● **Aim of the exercise**
In the listing below, the lines starting with the line with "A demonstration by" and going on through the line with "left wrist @" are to be reproduced exactly, and only those.

● **Data for this exercise**
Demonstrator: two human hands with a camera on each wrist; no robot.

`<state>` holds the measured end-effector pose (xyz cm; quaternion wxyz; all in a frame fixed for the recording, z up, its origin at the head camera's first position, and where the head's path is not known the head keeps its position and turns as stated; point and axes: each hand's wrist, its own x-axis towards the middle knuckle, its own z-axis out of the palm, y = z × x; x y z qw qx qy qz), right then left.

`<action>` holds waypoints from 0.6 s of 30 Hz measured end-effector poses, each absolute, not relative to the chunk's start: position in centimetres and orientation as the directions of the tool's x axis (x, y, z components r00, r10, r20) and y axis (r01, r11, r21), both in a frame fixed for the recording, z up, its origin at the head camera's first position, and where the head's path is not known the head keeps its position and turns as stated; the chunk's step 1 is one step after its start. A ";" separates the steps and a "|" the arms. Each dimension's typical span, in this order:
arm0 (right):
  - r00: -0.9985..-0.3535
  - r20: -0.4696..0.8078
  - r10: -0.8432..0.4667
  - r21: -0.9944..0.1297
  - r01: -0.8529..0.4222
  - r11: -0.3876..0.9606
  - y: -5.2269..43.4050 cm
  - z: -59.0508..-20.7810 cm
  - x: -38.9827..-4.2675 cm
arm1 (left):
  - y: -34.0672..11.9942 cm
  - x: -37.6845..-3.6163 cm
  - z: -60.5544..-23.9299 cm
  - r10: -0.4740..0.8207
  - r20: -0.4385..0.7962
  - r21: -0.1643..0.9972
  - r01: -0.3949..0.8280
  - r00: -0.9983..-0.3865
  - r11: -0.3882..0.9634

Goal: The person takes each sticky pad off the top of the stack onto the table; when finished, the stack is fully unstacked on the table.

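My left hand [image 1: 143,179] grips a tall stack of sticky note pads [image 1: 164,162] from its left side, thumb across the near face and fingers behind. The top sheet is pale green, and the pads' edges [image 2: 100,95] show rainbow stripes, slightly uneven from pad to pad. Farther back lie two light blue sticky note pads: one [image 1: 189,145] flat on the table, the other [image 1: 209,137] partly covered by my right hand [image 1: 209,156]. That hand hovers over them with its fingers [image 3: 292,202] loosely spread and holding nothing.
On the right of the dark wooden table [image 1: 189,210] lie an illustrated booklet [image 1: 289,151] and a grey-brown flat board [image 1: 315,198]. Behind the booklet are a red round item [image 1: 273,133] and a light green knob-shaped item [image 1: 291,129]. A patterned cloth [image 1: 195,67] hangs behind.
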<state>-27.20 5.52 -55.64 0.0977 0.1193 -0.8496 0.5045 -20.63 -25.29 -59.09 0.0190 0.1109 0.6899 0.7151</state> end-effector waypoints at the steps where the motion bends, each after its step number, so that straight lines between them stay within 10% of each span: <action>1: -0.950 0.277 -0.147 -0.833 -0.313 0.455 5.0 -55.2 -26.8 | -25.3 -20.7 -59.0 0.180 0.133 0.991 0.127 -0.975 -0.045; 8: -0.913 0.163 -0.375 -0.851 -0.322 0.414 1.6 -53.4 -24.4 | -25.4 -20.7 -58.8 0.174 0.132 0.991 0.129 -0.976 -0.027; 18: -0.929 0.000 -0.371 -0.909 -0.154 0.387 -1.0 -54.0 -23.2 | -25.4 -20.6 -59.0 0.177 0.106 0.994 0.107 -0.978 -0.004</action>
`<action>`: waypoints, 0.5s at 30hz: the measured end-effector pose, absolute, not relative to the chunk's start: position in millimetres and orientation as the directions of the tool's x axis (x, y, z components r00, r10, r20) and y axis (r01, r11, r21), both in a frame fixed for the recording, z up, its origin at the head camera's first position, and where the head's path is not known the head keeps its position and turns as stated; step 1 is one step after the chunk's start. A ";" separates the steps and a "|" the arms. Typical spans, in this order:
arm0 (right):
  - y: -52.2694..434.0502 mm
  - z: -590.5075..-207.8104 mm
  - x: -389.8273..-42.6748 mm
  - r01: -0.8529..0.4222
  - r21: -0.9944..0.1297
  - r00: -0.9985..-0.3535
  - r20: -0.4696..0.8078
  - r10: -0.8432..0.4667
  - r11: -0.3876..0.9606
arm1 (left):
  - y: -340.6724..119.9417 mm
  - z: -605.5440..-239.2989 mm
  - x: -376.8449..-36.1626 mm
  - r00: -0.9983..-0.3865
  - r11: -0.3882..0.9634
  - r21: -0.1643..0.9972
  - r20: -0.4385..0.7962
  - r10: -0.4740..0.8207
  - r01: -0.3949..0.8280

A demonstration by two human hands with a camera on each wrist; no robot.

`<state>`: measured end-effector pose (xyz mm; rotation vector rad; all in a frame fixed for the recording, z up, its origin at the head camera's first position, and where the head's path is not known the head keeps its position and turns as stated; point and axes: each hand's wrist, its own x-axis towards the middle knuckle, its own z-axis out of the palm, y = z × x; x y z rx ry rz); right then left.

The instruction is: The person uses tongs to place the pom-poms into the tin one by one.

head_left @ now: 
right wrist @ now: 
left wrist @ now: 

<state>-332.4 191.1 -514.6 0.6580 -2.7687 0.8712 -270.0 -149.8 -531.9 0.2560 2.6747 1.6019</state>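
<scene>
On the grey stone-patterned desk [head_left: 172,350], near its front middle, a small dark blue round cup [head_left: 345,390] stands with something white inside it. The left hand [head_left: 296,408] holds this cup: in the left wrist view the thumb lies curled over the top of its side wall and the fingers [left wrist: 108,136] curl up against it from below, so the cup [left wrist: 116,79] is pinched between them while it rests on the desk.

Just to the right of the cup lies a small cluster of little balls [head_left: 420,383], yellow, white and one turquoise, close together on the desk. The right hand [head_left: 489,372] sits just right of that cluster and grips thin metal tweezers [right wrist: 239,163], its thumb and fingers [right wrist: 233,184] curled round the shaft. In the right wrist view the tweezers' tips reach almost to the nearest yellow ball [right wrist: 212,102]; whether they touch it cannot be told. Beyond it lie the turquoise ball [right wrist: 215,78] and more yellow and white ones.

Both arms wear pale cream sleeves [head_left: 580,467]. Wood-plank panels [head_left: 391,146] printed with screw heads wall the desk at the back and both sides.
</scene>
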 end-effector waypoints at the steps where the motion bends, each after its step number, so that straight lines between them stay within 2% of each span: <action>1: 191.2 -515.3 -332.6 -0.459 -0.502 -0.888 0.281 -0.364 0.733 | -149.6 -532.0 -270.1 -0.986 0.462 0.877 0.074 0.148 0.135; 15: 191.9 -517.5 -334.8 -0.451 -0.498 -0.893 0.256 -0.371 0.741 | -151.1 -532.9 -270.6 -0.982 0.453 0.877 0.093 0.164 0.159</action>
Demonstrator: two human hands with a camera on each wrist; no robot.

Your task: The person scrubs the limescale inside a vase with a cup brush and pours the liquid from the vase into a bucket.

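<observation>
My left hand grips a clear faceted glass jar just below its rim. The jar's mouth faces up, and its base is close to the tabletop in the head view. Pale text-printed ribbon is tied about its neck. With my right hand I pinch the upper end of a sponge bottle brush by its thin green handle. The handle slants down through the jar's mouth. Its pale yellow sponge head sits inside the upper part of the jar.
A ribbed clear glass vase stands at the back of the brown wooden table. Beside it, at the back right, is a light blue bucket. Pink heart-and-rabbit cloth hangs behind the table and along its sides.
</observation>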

● **Response to this exercise**
A demonstration by two human hands with a camera on each wrist; no robot.

`<state>`: measured end-effector pose (xyz mm; rotation vector rad; all in a frame fixed for the recording, z up, its origin at the head camera's first position, and where the head's path is not known the head keeps its position and turns as stated; point and axes: each hand's wrist, its own x-axis towards the middle knuckle, its own z-axis out of the palm, y = z × x; x y z rx ry rz); right then left.

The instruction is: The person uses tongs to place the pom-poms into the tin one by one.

head_left @ now: 
right wrist @ now: 
left wrist @ now: 

What the exercise asked for is complete.